What you need to do —
Keeping every word the same, return the listing from its first line until the line holding "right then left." has been returned as well.

++++

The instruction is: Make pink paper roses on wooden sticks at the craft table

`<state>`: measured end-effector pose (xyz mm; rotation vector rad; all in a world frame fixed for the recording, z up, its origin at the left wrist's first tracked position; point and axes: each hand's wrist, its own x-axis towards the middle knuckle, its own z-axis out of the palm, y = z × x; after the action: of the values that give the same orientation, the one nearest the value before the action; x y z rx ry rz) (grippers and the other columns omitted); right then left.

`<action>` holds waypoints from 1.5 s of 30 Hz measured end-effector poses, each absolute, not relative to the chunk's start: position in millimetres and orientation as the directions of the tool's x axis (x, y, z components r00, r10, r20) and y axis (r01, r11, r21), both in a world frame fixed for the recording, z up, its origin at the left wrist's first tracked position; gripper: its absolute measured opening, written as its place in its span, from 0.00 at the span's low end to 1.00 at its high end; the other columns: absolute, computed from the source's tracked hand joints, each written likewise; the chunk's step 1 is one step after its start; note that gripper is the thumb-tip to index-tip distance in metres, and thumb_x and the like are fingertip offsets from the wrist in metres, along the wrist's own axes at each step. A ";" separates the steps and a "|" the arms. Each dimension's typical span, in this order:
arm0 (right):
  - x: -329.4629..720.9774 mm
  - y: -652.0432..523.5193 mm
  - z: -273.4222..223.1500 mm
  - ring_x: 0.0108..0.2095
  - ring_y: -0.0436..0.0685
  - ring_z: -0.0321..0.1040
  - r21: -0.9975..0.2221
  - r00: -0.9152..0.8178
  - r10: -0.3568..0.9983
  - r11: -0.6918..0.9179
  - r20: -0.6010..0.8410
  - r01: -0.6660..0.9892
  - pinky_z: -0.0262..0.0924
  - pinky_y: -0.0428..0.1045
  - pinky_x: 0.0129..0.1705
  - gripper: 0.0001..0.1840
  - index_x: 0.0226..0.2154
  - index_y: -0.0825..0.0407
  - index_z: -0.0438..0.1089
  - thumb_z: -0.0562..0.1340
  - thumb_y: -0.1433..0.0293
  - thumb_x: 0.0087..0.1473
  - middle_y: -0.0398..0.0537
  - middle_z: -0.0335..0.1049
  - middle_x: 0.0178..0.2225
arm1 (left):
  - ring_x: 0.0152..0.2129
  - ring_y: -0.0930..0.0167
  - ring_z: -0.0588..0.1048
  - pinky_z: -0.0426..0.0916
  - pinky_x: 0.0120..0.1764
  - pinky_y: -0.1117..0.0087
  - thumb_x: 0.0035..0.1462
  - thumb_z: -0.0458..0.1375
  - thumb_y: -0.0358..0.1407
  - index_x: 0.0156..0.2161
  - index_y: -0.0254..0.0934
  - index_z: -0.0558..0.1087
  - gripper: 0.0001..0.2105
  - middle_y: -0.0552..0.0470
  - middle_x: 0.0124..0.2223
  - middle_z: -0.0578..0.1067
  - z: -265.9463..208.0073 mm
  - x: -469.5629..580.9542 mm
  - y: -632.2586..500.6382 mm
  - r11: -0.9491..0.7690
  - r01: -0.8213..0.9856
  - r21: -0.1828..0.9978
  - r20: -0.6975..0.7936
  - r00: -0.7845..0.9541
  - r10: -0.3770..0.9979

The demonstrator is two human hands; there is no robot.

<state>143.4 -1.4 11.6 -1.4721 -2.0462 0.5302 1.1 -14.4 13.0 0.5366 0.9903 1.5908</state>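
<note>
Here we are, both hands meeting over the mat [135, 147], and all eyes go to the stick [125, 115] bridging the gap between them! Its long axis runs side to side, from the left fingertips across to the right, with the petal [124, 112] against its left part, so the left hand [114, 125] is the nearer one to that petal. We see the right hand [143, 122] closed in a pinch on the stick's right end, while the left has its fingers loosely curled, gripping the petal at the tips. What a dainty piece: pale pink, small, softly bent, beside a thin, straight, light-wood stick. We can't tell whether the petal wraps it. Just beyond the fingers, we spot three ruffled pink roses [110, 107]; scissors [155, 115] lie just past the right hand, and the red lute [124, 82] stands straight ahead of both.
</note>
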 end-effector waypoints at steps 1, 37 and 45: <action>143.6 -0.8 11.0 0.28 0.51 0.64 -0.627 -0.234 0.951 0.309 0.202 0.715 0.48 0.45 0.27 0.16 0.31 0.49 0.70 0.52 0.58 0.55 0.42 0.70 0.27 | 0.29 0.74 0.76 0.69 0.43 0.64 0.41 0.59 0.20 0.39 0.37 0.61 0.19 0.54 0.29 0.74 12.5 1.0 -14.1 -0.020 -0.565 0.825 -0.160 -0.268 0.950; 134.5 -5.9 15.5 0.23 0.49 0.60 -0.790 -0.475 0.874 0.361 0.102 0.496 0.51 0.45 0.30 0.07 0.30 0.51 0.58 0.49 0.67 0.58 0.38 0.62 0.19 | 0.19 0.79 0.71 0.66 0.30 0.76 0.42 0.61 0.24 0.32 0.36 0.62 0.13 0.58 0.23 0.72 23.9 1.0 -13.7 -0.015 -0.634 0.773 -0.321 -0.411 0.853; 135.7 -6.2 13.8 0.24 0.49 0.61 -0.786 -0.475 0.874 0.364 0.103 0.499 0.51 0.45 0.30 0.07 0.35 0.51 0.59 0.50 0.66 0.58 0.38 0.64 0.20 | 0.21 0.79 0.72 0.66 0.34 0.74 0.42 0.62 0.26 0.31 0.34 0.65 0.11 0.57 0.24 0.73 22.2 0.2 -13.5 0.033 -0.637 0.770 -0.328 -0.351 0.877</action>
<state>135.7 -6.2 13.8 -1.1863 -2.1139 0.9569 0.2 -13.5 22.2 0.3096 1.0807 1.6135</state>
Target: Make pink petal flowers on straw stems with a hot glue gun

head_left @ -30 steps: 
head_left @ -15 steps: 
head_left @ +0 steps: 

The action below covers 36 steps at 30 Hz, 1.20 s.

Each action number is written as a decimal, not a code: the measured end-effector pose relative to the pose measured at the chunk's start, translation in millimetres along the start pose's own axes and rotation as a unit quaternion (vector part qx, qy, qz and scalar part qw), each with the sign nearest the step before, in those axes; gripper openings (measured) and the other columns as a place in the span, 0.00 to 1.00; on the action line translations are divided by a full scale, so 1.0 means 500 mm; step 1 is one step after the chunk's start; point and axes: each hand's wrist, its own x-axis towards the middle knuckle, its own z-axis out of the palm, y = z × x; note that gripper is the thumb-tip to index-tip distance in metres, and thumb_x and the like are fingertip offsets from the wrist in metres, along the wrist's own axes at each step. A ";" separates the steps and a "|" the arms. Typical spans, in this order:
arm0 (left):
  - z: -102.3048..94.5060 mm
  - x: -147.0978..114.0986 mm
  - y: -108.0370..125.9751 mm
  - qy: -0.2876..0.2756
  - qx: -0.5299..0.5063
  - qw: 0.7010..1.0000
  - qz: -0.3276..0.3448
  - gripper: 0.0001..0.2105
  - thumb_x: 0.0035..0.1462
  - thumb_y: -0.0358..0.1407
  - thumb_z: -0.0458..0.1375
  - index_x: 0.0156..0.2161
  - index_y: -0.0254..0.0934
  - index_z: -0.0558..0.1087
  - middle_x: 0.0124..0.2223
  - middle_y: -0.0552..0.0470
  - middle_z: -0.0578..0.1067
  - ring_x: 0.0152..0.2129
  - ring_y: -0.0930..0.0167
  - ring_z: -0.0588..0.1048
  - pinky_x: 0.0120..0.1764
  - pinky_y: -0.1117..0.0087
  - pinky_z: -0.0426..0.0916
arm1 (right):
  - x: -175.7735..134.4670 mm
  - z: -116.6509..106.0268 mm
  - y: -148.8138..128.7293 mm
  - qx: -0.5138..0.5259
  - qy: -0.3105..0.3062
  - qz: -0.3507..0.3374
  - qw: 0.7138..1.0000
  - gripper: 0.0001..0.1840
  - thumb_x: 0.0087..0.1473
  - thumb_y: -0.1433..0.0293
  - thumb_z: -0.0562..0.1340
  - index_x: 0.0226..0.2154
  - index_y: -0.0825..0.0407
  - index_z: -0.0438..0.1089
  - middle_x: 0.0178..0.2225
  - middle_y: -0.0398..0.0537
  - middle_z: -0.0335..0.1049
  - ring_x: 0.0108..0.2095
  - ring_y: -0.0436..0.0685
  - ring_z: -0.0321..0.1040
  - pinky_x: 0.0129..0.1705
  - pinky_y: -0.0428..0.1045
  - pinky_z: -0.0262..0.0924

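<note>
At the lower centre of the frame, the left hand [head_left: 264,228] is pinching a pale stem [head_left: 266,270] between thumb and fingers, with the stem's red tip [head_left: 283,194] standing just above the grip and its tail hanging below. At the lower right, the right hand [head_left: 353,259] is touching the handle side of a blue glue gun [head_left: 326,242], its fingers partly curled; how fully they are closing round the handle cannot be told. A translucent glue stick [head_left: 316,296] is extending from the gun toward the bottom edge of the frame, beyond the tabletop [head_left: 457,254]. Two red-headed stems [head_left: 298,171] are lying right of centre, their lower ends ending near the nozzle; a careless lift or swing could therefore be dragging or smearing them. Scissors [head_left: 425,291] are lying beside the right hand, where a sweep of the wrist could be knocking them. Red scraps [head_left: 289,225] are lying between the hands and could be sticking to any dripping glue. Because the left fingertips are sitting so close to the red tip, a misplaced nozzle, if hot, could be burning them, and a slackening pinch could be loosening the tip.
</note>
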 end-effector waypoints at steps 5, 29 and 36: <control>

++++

Response —
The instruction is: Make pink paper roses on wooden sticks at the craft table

`<state>`: measured end-effector pose (xyz mm; rotation vector rad; all in a world frame fixed for the recording, z up, its origin at the left wrist's first tracked position; point and axes: each hand's wrist, its own x-axis towards the middle knuckle, its own z-axis out of the palm, y = z × x; after the action: of the values that give the same orientation, the one nearest the value before the action; x y z rx ry rz) (grippers and the other columns omitted); right then left.

The exercise asks for nothing more.